Son frère est for(t) en allemand

Il s’est mal comporté enver(s) elle

Je par-z-en voyage

Son frère est fort-t-en allemand

Il s’est mal comporté envers-z-elle

« Rookie » au sens de « Nouvelle recrue, débutant, novice, bleu »

Le 2 novembre 2023

Anglicismes, Néologismes & Mots voyageurs

Rookie est un mot de l’anglais des États-Unis qui désigne un sportif effectuant sa première année dans un club professionnel nord-américain. Ce nom est une altération de l’anglais recruit, qui est lui-même un emprunt du français « recrue » (ce dernier serait un faux ami pour traduire rookie, puisqu’une nouvelle recrue peut avoir une longue expérience dans ce même championnat).

À rookie on préfèrera donc des termes comme nouveau, débutant, voire bleu.

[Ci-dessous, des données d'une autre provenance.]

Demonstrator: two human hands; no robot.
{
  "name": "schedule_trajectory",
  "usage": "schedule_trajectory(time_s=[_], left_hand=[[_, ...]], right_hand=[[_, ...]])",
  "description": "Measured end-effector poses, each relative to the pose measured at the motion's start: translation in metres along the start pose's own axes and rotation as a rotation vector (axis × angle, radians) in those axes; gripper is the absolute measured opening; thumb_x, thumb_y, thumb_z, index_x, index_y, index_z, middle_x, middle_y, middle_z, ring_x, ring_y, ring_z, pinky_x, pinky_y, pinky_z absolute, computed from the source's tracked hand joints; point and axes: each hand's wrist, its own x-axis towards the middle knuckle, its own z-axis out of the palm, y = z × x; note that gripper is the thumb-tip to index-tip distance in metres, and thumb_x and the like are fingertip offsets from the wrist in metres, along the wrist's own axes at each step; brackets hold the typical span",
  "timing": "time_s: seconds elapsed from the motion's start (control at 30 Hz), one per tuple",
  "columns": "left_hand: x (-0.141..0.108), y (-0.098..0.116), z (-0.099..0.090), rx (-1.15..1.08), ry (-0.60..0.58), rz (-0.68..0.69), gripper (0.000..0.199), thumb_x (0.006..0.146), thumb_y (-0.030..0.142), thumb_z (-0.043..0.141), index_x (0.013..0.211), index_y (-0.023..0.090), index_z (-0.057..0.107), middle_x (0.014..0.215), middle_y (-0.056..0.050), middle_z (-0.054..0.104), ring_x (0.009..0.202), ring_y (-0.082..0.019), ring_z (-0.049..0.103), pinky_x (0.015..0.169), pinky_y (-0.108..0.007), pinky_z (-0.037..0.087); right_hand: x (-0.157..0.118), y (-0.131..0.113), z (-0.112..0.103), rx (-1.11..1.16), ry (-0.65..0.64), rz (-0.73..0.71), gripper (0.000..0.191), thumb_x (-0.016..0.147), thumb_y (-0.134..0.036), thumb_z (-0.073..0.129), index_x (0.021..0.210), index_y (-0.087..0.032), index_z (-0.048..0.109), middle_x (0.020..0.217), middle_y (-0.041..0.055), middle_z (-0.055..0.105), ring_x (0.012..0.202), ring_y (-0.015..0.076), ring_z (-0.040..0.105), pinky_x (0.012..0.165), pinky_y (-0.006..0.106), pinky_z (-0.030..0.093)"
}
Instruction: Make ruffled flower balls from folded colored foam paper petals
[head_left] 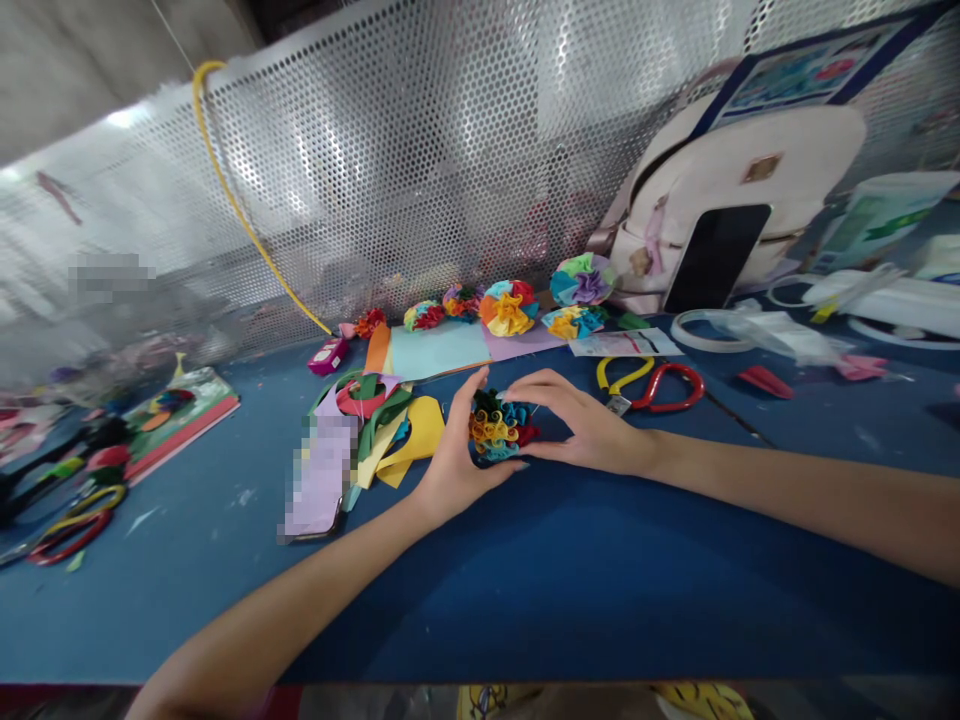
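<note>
Ball: a ruffled ball of curled paper strips [499, 425] in teal, yellow, red and dark green, right there between both hands, low over the blue worktop [480, 600]; whether it touches down, I cannot tell

Left hand: the left hand [457, 450] has its grip curved around the ball from the near left, fingers arching over the top, thumb reaching beneath

Right hand: the right hand [585, 425] closes in from the right, its grip cupped and fingers curling over the ball towards the left hand

To the left: loose cut strips of green, yellow and pink paper [390, 430] lie just beside the left hand, next to a pale lilac phone [319, 480], blurred out

Straight ahead: a row of bigger multicoloured paper rosettes [508, 308] sits along a sheet of pale blue paper [439, 350]

To the right: red and yellow scissor handles [667, 388] lie near the right hand, with a clear tape roll [709, 330] beyond them

Backdrop: a white backpack [742, 170] with a black smartphone [716, 258] leaning against it, in front of a perforated metal sheet [420, 150]
</note>
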Motion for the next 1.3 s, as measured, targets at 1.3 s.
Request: schedule_trajectory(time_s=[1.3], left_hand=[[-0.0023, 0.0014, 0.0017, 0.143, 0.025, 0.028, 0.088, 0.092, 0.027, 0.073, 0.160, 0.032, 0.018, 0.167, -0.014, 0.031, 0.159, -0.034, 0.030, 0.129, -0.057, 0.031]], right_hand=[[0.0036, -0.0043, 0.0006, -0.058, 0.002, 0.008, 0.060, 0.096, -0.024, 0.065, 0.152, -0.033, 0.043, 0.132, 0.0101, 0.058, 0.125, 0.0281, 0.062, 0.104, 0.046, 0.059]])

« Roots » au sens de « Sommaire, rudimentaire »

Le 2 novembre 2023

Anglicismes, Néologismes & Mots voyageurs

Le nom anglais root, « racine » s’emploie parfois au pluriel comme adjectif en français au sens de « rudimentaire ». Ce mot s’est d’abord rencontré dans le domaine musical pour parler d’une musique, en particulier le reggae, qui restait fidèle à ses racines et ne cherchait pas à plaire par l’ajout de fioritures. Par extension, roots a ensuite qualifié des objets assez rudimentaires, strictement utilitaires et sans aucune prétention esthétique. Il a aussi été utilisé pour décrire un mode de vie sans confort, au plus proche de la nature, voire spartiate, comme celui qui fut vanté par Thoreau, dans Walden. Enfin roots s’est aussi employé pour qualifier qui faisait fi de toute convention sociale dans ses rapports à autrui. On pourra alors dire que cette personne est « nature », « brute de décoffrage » ou « rude ». Dans tous les cas vus ci-dessus, le français dispose de termes ou de locutions qui ont un sens équivalent à ceux de roots.